### What is needed
Reply with the data below, repeated exactly in full.
START Collected material
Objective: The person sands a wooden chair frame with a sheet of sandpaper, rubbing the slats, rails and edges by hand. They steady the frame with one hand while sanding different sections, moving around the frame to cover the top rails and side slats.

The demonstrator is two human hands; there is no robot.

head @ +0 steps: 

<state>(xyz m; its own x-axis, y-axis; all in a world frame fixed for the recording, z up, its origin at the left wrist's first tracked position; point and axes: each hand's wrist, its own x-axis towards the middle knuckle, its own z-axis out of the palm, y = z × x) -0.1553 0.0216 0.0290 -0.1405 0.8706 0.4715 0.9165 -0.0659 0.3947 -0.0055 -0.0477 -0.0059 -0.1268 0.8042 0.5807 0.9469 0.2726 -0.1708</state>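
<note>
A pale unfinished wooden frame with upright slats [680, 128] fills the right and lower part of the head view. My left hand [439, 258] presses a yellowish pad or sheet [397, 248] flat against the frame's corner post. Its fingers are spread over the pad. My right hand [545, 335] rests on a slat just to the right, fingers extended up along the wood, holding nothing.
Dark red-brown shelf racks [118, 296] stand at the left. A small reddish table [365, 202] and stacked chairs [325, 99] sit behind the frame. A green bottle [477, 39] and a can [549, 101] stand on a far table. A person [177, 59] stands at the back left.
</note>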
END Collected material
### Exercise output
Objective: The person sands a wooden chair frame with a sheet of sandpaper, rubbing the slats, rails and edges by hand. They steady the frame with one hand while sanding different sections, moving around the frame to cover the top rails and side slats.

The demonstrator is two human hands; there is no robot.

head @ +0 steps: 

<state>(xyz m; its own x-axis, y-axis; all in a world frame fixed for the recording, z up, its origin at the left wrist's first tracked position; point and axes: each hand's wrist, its own x-axis towards the middle knuckle, its own z-axis out of the palm, y = z × x) -0.1553 0.0216 0.0290 -0.1405 0.8706 0.4715 0.9165 -0.0659 0.3947 -0.0055 -0.0477 -0.0059 -0.1268 0.8042 0.5807 0.9469 0.2726 -0.1708</state>
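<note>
A pale unfinished wooden frame with upright slats [680, 128] fills the right and lower part of the head view. My left hand [439, 258] presses a yellowish pad or sheet [397, 248] flat against the frame's corner post. Its fingers are spread over the pad. My right hand [545, 335] rests on a slat just to the right, fingers extended up along the wood, holding nothing.
Dark red-brown shelf racks [118, 296] stand at the left. A small reddish table [365, 202] and stacked chairs [325, 99] sit behind the frame. A green bottle [477, 39] and a can [549, 101] stand on a far table. A person [177, 59] stands at the back left.
</note>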

This finishes the output.